5 – Quand tu critiques tes écrits, n’oublie pas de les considérer du point de vue de ton lecteur le plus limité qui ne cherche dans un livre qu’à se divertir.

J’avoue qu’en ce qui me concerne, la règle la plus impossible serait la n°4, puisque je en travaille que par strates et développements successifs… Mais bah, Tolstoï lui-même concède qu’il ne réussit pas toujours à suivre ses propres préconisations.

Le recueil se termine, judicieusement, par un texte de nature distincte quoique voisine : une longue introspection, intitulée Que suis-je ?, et non Qui suis-je ?, où il examine sa conscience et sa personnalité, avec moins de complaisance que de haine de soi.

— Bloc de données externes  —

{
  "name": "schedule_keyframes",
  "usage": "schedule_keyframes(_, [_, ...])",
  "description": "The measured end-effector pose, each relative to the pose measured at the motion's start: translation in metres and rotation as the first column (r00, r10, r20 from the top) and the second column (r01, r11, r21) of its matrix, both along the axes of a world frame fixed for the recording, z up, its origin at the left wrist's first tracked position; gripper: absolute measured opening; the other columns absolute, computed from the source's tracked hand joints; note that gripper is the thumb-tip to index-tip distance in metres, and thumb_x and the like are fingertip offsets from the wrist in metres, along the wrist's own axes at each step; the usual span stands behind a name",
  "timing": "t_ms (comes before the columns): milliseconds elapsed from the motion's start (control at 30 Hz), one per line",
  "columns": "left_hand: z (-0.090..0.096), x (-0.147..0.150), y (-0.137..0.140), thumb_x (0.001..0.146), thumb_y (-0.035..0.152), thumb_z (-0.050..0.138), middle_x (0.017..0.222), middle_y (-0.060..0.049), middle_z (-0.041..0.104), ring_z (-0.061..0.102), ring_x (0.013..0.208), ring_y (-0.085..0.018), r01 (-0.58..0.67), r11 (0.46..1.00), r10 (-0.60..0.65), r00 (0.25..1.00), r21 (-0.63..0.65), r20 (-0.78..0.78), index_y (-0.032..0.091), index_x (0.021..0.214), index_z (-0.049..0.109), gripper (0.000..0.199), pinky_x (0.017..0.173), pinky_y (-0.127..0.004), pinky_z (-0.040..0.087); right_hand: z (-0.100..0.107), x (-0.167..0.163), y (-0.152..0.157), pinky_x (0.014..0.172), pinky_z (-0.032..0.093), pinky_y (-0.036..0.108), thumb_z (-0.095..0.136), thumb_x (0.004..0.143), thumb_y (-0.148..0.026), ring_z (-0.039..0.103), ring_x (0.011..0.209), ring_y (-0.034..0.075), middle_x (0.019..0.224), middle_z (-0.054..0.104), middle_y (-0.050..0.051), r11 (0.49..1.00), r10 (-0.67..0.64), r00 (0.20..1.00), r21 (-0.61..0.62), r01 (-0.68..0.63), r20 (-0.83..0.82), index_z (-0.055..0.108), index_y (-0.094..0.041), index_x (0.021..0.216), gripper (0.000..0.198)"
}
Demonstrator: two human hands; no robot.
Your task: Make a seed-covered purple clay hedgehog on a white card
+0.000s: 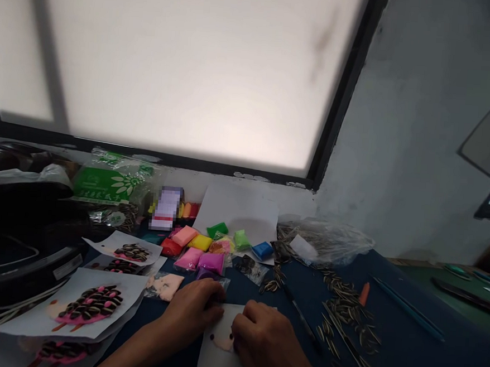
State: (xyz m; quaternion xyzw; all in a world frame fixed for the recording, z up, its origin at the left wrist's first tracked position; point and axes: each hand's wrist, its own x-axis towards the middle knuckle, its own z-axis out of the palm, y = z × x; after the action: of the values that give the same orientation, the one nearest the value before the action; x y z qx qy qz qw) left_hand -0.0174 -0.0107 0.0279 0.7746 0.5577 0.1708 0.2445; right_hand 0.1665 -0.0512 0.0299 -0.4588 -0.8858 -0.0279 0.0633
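A white sheet of paper (211, 365) lies in front of me at the bottom of the view. On it is a flat peach-coloured clay shape (222, 343) with small dark dots. My right hand (265, 338) is closed, its bent fingertips pressed together at the right edge of the clay, beside a dark dot; what they pinch is hidden. My left hand (196, 306) rests at the upper left edge of the sheet with curled fingers, the thumb on the paper; anything inside it is hidden. Left of it lies an opened pack of peach clay (168, 286).
Colourful clay packs (200, 253) lie behind my hands. Finished hedgehog pictures (89, 304) with striped seeds are stacked at left. Loose sunflower seeds (349, 308), a black pen (300, 316) and a blue stick (408, 308) lie at right. A green seed bag (106, 179) stands at back left.
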Motion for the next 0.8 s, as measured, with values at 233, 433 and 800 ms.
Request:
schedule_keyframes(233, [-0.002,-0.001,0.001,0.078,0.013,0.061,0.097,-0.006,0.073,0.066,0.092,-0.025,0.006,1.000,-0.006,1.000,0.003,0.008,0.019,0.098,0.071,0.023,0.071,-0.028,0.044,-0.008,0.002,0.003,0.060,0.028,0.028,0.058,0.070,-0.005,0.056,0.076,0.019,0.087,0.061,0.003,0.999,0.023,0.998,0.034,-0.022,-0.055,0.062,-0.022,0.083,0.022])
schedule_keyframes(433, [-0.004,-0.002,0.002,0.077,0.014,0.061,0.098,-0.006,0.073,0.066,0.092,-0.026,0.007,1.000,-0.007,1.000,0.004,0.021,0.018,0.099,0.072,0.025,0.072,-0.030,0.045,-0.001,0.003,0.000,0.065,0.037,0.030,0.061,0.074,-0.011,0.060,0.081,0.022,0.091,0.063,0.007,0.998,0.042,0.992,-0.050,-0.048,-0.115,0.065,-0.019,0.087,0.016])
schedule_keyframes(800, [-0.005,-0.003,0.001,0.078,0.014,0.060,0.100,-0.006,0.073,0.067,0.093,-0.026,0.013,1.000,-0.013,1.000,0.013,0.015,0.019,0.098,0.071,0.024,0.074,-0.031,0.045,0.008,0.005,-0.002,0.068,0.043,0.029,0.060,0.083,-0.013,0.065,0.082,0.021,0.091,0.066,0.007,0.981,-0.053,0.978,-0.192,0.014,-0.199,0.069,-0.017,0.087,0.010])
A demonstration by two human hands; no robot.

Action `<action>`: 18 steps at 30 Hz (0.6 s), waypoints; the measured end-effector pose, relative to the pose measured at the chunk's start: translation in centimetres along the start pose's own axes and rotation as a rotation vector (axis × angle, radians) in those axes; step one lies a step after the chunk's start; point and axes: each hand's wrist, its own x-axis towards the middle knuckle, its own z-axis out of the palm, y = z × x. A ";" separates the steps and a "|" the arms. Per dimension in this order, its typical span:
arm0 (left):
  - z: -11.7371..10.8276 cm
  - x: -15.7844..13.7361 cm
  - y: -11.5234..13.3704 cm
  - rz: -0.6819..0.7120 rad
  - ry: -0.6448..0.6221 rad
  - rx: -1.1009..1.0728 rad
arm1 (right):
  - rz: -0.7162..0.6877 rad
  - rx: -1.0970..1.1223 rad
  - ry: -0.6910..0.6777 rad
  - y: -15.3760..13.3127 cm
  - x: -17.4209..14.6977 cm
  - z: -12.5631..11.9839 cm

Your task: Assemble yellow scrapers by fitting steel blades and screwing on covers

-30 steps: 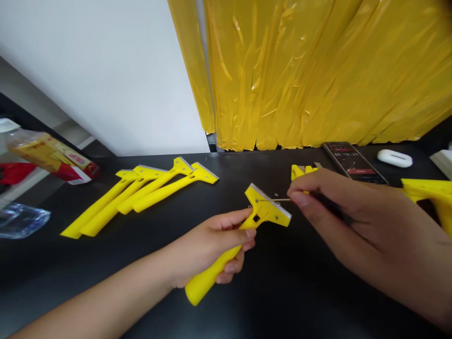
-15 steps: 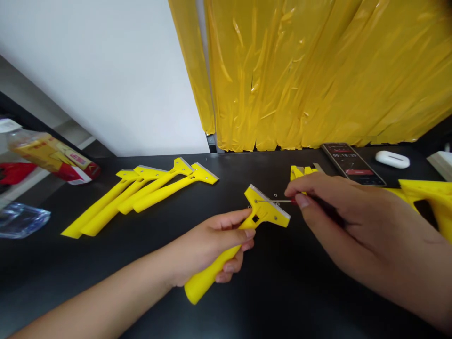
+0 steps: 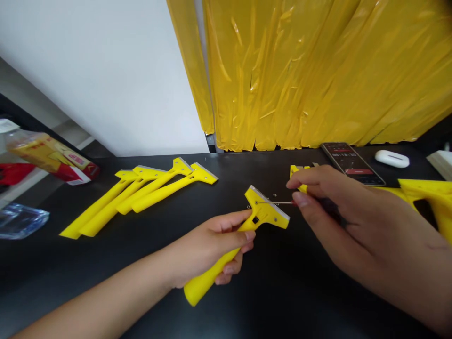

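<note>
Since half a second ago, the right hand's forefinger has lifted slightly from its thumb, while the yellow scraper has hardly shifted. Left hand is clamped around the scraper's handle; the right one holds a thin screwdriver, its other fingers hidden. From the left palm, the scraper's long axis runs forward and rightward, its head just past those fingertips. Nearly square to the view, the screwdriver's shaft reaches leftward from the right thumb to the screw nearer the head's far corner. Dark counter shows between the hands on the near side; its back edge lies beyond both. Four more scrapers rest forward-left of the left hand, a phone just beyond the right.
</note>
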 end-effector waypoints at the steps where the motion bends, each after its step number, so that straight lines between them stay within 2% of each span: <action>1: 0.0 0.0 0.0 0.002 0.006 0.001 | 0.012 0.009 -0.006 0.0 0.0 0.0; 11: -0.1 -0.1 0.0 0.005 -0.007 -0.035 | 0.017 0.031 0.076 0.0 0.0 0.4; 18: -0.3 -0.1 0.0 -0.013 -0.023 -0.051 | 0.063 0.080 0.033 -0.1 0.1 0.2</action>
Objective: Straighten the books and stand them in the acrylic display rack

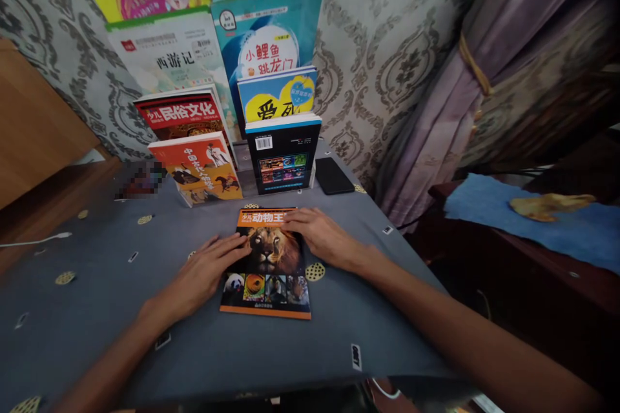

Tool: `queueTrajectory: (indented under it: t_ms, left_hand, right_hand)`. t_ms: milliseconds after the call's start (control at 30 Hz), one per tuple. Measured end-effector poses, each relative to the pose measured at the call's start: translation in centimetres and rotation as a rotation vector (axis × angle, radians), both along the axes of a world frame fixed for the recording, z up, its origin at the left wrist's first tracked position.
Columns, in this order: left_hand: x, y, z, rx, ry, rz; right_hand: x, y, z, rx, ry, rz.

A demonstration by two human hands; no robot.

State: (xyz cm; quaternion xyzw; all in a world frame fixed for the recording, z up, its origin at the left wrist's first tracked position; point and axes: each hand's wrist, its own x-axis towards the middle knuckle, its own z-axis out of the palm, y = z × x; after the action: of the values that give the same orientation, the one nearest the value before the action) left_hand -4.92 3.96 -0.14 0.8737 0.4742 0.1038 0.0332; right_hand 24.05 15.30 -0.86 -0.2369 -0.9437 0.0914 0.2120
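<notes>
Currently both hands flat, fingers loosely together: left hand (pixel 206 274) on lion book (pixel 268 262) left edge, right hand (pixel 322 235) at its top-right corner; best keep pressure even so it doesn't skew on the cloth (pixel 97 310).

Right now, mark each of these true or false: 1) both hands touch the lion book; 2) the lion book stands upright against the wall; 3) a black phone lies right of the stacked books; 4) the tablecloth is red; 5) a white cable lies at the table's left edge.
1) True: the left hand and right hand both rest on the lion book.
2) False: it lies flat on the table, cover up.
3) True: the black phone lies flat beside the displayed books.
4) False: the cloth is grey-blue with small round gold patches.
5) True: the white cable runs in from the left.
</notes>
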Motion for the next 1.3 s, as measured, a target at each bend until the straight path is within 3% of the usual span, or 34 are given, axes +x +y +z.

Je n’ai pas de modestie ! Voilà mon grand défaut. Que suis-je ? […]
Je suis vilain, maladroit, malpropre, sans éducation mondaine.
Je suis irritable, j’ennuie les gens, je suis prétentieux, je n’ai aucune patience (un intolérant [en français dans le texte]), et j’ai honte comme un enfant.
Je suis presque inculte. Ce que je sais, je l’ai débrouillé tout seul, par bribes, sans lien, sans méthode, et si peu.
Je n’ai pas de tempérance, je suis indécis, inconstant, sottement vaniteux, et emporté comme tous les gens dépourvus de caractère. Je ne suis pas courageux. Je suis négligent dans la vie et si paresseux que l’oisiveté m’est devenue une habitude presque insurmontable.
Je suis intelligent, mais mon intelligence n’a jamais encore été sérieusement mise à l’épreuve dans quelque domaine que ce soit. Je n’ai ni esprit pratique, ni intelligence sociale, ni le sens des affaire.
Je suis honnête, c’est-à-dire que j’aime faire le bien […] mais il y a des choses que je préfère au bien – la gloire.

L’enjeu est de se connaître soi-même. Voilà l’endroit d’où il part. Voilà ce qu’il veut quitter, précisément en se fixant des règles. Voilà qui suffirait à répondre à la question posée ci-dessus, à distance, depuis un autre pays et un autre temps, par Rilke : Creuse en toi jusqu’à trouver la raison la plus profonde qui te commande d’écrire

Ensuite, Tolstoï écrira Guerre et Paix, Anna Karénine, La Mort d’Ivan Illitch.